WHAT YOU SHOULD DO =
Show me every line in the listing that has the word "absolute".
Segment Open
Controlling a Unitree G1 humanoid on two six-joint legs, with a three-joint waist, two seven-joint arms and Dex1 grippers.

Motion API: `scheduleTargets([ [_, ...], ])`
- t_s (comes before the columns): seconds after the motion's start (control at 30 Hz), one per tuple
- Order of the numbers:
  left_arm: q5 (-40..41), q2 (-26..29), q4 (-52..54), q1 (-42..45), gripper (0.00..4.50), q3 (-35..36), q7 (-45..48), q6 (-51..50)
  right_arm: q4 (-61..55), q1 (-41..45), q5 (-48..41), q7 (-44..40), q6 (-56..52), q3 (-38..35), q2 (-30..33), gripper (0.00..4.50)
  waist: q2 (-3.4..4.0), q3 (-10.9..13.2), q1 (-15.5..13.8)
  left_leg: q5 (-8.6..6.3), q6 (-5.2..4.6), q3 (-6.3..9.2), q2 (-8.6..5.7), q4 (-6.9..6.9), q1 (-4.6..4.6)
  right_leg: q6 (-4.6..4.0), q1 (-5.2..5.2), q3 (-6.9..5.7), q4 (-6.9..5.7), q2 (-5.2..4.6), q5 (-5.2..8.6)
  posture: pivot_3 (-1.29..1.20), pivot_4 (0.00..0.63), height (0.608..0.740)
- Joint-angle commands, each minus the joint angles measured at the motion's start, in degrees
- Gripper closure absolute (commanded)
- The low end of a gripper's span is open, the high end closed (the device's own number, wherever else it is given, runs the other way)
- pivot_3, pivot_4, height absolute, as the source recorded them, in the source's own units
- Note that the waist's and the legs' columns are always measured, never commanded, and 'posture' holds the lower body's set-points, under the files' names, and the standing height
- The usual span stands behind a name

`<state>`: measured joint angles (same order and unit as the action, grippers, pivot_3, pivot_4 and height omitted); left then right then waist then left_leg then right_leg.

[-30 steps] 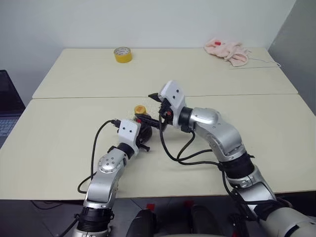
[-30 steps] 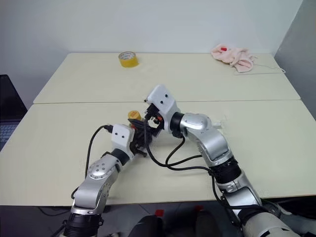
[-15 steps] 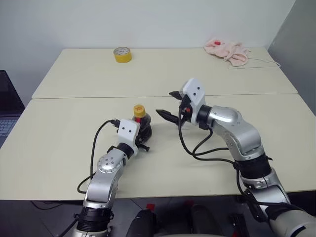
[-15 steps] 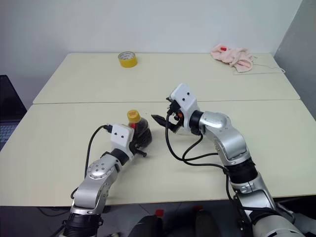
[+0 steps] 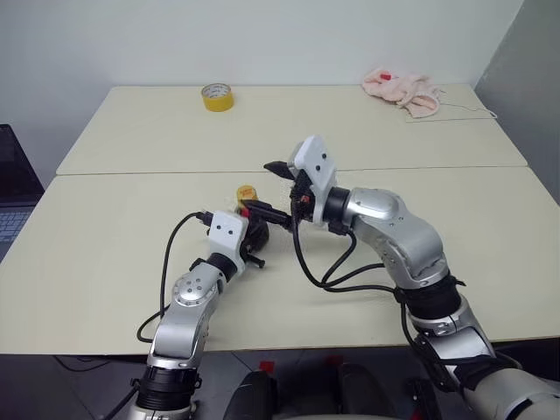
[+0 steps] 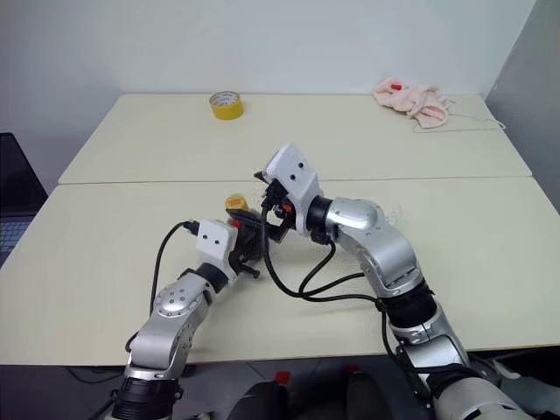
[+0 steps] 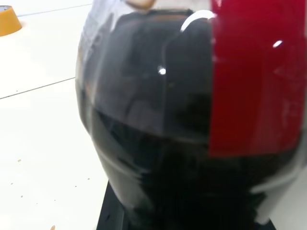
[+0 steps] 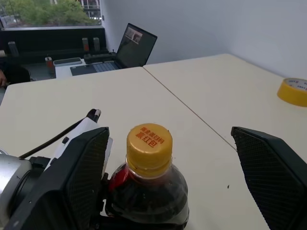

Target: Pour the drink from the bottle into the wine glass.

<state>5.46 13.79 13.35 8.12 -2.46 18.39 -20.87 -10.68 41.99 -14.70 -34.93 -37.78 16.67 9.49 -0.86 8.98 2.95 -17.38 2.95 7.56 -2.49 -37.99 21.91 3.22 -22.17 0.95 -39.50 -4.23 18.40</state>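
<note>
Left pincer (image 5: 255, 238) clamping capped bottle (image 8: 146, 187) upright on counter (image 5: 105, 254); right pincer (image 8: 177, 167) gaping wide, straddling yellow cap (image 8: 149, 142), gripping nothing.

Bottle (image 8: 146, 184) standing upright on the near table, yellow cap (image 8: 149, 148) still screwed on, red label on the neck. Dark, near-black drink (image 7: 182, 143) filling it up toward the neck.
</note>
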Motion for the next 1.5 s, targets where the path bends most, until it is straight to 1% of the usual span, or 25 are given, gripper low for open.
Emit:
scheduleTargets([
  [0.03,0.1,0.2,0.5,0.8,3.81,0.2,0.2,0.7,-0.7,1.4,0.5,-0.1,2.1,0.4,-0.6,0.14,0.0,0.0,0.0,0.0,0.0,0.0,0.0,0.0,0.0,0.0,0.0,0.0,0.0,0.0,0.0,0.0,0.15,0.74],
  [0.43,0.1,0.3,0.4,1.0,3.81,0.1,0.3,0.7,1.8,1.8,2.9,0.7,4.1,0.8,-1.5,0.14,0.0,0.0,0.0,0.0,0.0,0.0,0.0,0.0,0.0,0.0,0.0,0.0,0.0,0.0,0.0,0.0,0.15,0.74],
  [0.87,0.1,0.3,0.5,0.9,3.81,0.1,0.2,0.7,3.9,1.9,3.1,3.0,4.2,-2.0,-1.4,0.14,0.0,0.0,0.0,0.0,0.0,-0.01,0.0,0.0,0.0,0.0,-0.01,0.01,0.0,0.0,0.0,0.0,0.15,0.74],
  [1.2,0.1,0.2,0.2,1.0,3.81,0.0,0.1,0.8,1.0,-0.1,0.9,2.0,1.9,-4.2,2.3,0.14,0.0,0.0,0.0,0.0,0.0,-0.01,-0.01,0.0,0.0,0.0,0.0,0.01,0.0,0.0,0.0,0.0,0.15,0.74],
  [1.5,0.2,0.2,0.1,1.1,3.81,0.0,0.1,0.9,-1.8,-1.7,-0.2,0.0,-0.3,-4.6,6.8,0.14,0.0,0.0,-0.1,0.0,0.0,-0.02,0.0,0.01,0.01,0.0,0.0,0.01,0.0,0.0,0.0,0.0,0.15,0.74],
])
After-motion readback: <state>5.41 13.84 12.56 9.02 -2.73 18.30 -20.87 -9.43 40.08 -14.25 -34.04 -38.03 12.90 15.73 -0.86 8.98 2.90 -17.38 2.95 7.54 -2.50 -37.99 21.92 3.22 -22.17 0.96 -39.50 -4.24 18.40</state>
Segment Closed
TASK ANSWER =
- Gripper closure absolute (commanded)
- pivot_3, pivot_4, height absolute, as the source recorded them, in the source's own units

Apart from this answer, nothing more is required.